● **WHAT IS REQUIRED**
An exact transcription of all the data is required.
^^^^
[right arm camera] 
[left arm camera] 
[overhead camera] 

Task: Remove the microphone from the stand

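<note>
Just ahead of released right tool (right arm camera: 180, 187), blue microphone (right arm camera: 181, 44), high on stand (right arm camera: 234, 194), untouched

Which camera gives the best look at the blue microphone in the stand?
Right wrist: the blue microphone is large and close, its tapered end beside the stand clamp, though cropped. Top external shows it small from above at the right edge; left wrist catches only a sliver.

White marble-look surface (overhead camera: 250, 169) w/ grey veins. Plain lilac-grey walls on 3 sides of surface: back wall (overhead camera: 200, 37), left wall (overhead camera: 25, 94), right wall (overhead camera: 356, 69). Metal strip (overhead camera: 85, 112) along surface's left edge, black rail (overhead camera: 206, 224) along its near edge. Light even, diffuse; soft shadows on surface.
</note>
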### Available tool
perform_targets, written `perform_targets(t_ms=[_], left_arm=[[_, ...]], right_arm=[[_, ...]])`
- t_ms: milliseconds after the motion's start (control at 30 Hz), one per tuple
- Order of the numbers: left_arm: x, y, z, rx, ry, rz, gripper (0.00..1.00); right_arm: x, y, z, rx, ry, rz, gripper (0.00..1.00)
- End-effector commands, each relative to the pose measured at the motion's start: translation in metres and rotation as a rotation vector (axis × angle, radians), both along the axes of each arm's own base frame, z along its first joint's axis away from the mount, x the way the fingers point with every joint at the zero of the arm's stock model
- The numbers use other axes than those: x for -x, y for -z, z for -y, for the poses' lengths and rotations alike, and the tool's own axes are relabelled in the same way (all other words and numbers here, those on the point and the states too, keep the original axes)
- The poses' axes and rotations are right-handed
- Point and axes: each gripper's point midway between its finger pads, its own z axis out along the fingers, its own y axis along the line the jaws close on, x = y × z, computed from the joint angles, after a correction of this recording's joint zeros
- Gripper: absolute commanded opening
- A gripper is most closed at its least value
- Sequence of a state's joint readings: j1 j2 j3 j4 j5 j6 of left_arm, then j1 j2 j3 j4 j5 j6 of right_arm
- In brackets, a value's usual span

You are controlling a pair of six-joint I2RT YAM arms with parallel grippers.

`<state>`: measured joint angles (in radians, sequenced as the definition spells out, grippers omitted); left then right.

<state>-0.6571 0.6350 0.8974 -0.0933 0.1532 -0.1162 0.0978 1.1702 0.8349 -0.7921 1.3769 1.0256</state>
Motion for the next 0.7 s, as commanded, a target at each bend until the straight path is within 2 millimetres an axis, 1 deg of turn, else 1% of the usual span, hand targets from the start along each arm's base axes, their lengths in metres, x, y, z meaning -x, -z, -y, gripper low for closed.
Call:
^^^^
● **FINISHED TASK**
[right arm camera] 
[left arm camera] 
[overhead camera] 

Task: Remove the microphone from the stand

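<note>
Just ahead of released right tool (right arm camera: 180, 187), blue microphone (right arm camera: 181, 44), high on stand (right arm camera: 234, 194), untouched

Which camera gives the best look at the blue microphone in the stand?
Right wrist: the blue microphone is large and close, its tapered end beside the stand clamp, though cropped. Top external shows it small from above at the right edge; left wrist catches only a sliver.

White marble-look surface (overhead camera: 250, 169) w/ grey veins. Plain lilac-grey walls on 3 sides of surface: back wall (overhead camera: 200, 37), left wall (overhead camera: 25, 94), right wall (overhead camera: 356, 69). Metal strip (overhead camera: 85, 112) along surface's left edge, black rail (overhead camera: 206, 224) along its near edge. Light even, diffuse; soft shadows on surface.
</note>
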### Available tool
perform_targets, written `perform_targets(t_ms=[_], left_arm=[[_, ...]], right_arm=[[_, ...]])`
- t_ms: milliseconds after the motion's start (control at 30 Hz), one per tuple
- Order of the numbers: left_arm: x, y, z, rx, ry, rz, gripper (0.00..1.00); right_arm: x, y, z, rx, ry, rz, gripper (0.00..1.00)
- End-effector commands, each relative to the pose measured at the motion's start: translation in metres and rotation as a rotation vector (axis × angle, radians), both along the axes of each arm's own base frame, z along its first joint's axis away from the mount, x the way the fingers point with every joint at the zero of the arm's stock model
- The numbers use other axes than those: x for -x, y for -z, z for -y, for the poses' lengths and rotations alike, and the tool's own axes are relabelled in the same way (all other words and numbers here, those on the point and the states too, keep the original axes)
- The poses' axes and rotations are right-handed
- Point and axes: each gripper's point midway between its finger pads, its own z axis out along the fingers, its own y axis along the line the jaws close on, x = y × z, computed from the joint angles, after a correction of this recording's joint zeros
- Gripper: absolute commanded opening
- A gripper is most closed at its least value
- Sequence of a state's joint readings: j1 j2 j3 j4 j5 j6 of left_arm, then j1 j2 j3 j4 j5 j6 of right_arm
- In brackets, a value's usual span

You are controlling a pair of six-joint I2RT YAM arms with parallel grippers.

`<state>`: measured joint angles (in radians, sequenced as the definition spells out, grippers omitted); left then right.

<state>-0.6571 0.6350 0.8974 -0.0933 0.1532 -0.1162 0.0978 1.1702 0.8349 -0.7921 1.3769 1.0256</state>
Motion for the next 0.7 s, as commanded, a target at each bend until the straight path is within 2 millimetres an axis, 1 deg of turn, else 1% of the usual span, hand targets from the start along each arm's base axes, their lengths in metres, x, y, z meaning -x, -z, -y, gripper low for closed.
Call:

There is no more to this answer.